The document is stored in a database or sent to remote peers. encodeTime denotes the time it takes to transform a document to a binary representation. docSize denotes the size of the encoded document.

The crdt-benchmarks readme shows the performance characteristics of many different scenarios that are relevant for shared editing. In this article, we just cover a few benchmarks measuring the most relevant performance characteristics:

memUsed The heap-size of the JavaScript engine after all changes are applied. In the crdt-benchmarks repository memUsed is just an approximation of the memory used, because we can't run the garbage-collector reliably to remove traces of previous benchmarks. I ran the benchmarks of this article individually and measured the heap size directly in the performance inspector to get a more accurate result.
docSize The size of the encoded document. Yjs has a very efficient encoder that writes Item objects to a binary compressed format. It is sent over the wire (WebSocket, HTTP, WebRTC, ..) to other clients, so we want to make sure that the document size is reasonable.
parseTime The time it takes to parse the encoded document. After we received the encoded document from the network, we want to render it as soon as possible. So we expect that it is parsed within a reasonable amount of time.

A worst-case scenario

In the best-case scenario for Yjs, a user writes content from left to right. In this case, all operations are merged into a single Item.

The absolutely worst-case scenario is a user writing content from right to left. This scenario accurately reflects the performance overhead of Yjs without its compound optimization. Please note that this scenario doesn't occur naturally, as even right-to-left writing systems (e.g. Hebrew) store data in its logical order (left-to-right).

How many insert operations do users usually produce when writing large documents? If I wrote Yjs from scratch in a single file, I would write around 200k characters. The whole CodeMirror source code consists of 568k characters. Well, let's say Yjs would need to handle one million insert operations while writing from right to left. That amounts to one really large document. How bad is it?

We are afraid that Yjs uses too much memory to represent all those Item objects. After all, memory usage in JavaScript seems to be inefficient, and we also have to worry about the exponential increase in time to create JavaScript objects.

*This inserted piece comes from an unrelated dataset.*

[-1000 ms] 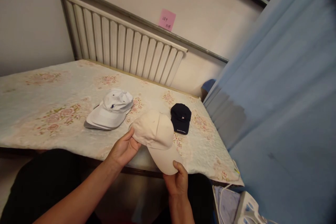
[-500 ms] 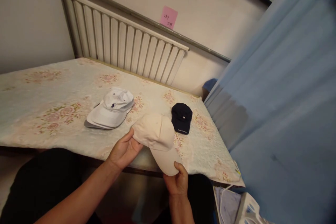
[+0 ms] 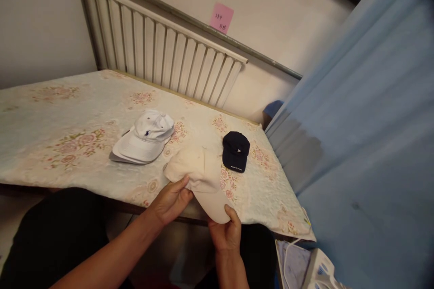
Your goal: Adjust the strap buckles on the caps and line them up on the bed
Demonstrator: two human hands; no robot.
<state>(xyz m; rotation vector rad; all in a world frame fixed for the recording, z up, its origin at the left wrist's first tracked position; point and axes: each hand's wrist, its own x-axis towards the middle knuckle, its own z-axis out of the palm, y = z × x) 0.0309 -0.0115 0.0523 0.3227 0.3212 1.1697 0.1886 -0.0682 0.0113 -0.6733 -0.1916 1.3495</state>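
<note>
A blue curtain (image 3: pixel 346 158) hangs along the right edge of the worktop (image 3: pixel 261 201), which wears a floral cover and fills most of the view. Behind its far edge stands a pale radiator (image 3: pixel 162 49), with a pink note (image 3: pixel 221 18) on the wall above.

The cream cap (image 3: pixel 195 167) is held up over the worktop's near edge, right of the middle, its crown toward the far side and its brim slanting down to the right, toward the person. Left of it a white cap (image 3: pixel 147 140) lies on the worktop (a grey brim peeps out beneath, perhaps a second cap). Nearer the right edge rests a dark cap (image 3: pixel 235 151), its brim toward the near edge.

Both hands are on the cream cap. The left hand (image 3: pixel 173 201) has thumb and fingers clamped on the lower part of the crown, close to where the brim begins; the right hand (image 3: pixel 227 230) pinches the tip of the brim — thumb on top, fingers mostly hidden below.

The step in hand looks like steadying or shaping this cap in the air; the next move, I judge, calls for a light two-handed hold — the crown seems soft enough to crease.
</note>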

In order to benchmark the worst-case scenario, we are going to create one million Item objects by producing one million single-character insert operations at position 0:

import * as Y from 'yjs'

const ydoc = new Y.Doc()
const ytext = ydoc.getText('benchmark')

// Insert one million 'y' characters from right to left
for (let i = 0; i < 1000000; i++) {
    ytext.insert(0, 'y')
}

// transform ydoc to its binary representation
const encodedDocument = Y.encodeStateAsUpdateV2(ydoc)
const docSize = encodedDocument.byteLength
console.log(`docSize: ${docSize} bytes`) // => 1,000,046 bytes

// Measure time to load the Yjs document containing 1M chars
const start = Date.now()
const ydoc2 = new Y.Doc()
Y.applyUpdateV2(ydoc2, encodedDocument)

const parseTime = Date.now() - start
console.log(`parseTime: ${parseTime} ms`) // => 368.39 ms

Benchmark the time to parse a document containing one million character insertions without optimizations. Equivalent to [B1.3] with N=1,000,000

Results

memUsed: 112 MB
docSize: 1,000,046 bytes
parseTime: 368.39 ms

It turns out that the worst-case scenario is not too bad at all. Yjs doesn't consume an excessive amount of memory. I would say that the overall memory consumption of 112 MB is pretty bearable, considering the amount of changes that are applied to the document. Parsing a document of that size in less than 400 ms also doesn't seem that bad. And please keep in mind that this is the absolutely worst-case scenario for Yjs.

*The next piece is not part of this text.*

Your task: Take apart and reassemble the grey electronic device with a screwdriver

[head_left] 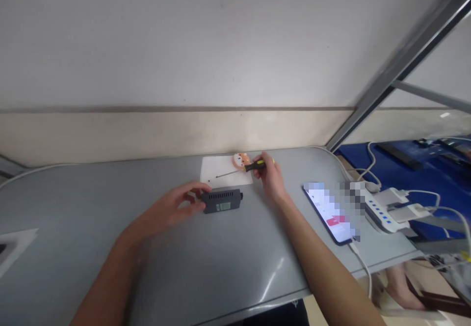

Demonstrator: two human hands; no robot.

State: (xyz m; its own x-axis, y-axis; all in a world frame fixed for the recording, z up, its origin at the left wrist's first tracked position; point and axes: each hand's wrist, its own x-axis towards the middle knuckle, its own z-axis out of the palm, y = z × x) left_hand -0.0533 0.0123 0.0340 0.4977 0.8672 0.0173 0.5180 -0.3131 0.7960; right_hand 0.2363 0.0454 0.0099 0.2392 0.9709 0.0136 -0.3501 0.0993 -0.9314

I showed that the amount of metadata is only related to the amount of changes produced and not to the amount of content inserted. To put one million insertions in perspective: A keyboard stress test machine would need 139 hours at 120 keystrokes per minute to generate one million insertions.

Examining memory usage

JavaScript objects work like key-value maps. That would mean that each object needs to keep track of all its keys and map them to their respective value. A C-struct doesn't need to retain the keys in-memory and only holds the values in an efficiently encoded format. So naturally, there is a lot of fear when working with a lot of objects in JavaScript. But object representation in JavaScript engines is actually pretty efficient. When you create many objects with the same structure (they all have the same key entries), the JavaScript engine represents them almost as efficiently as C-structs. In V8/Chrome this optimization is known as hidden classes. In SpiderMonkey/Firefox the same optimization is referred to as shapes. This type of optimization is literally older than the web and part of all JavaScript runtime engines. So object representation is not something we need to worry about.

A light overview of how V8 optimizes JavaScript code

Lets' jump back to the worst-case scenario and examine how much memory exactly each Item consumes.

Screenshot of the memory inspector when creating one million items

An Item consists of some content (in this case ContentString) and an ID object. The ID, in turn, consists of an ever-increasing numeric clock and a numeric client identifier that doesn't change in this scenario. Hence, we only have a bit over one million (number) objects. Therefore, the cost of each Item is 88 bytes of memory usage, excluding its content. You get this number by adding up the Shallow Size for Item, ID, and (number)and divide that by the amount of items. Each ContentString object consumes 16 bytes in addition to the size of the inserted string.

Another 5.2 Mb is used to index these items only using Arrays. Generally, the amount of indexing information needed is negligible compared to the amount of items created.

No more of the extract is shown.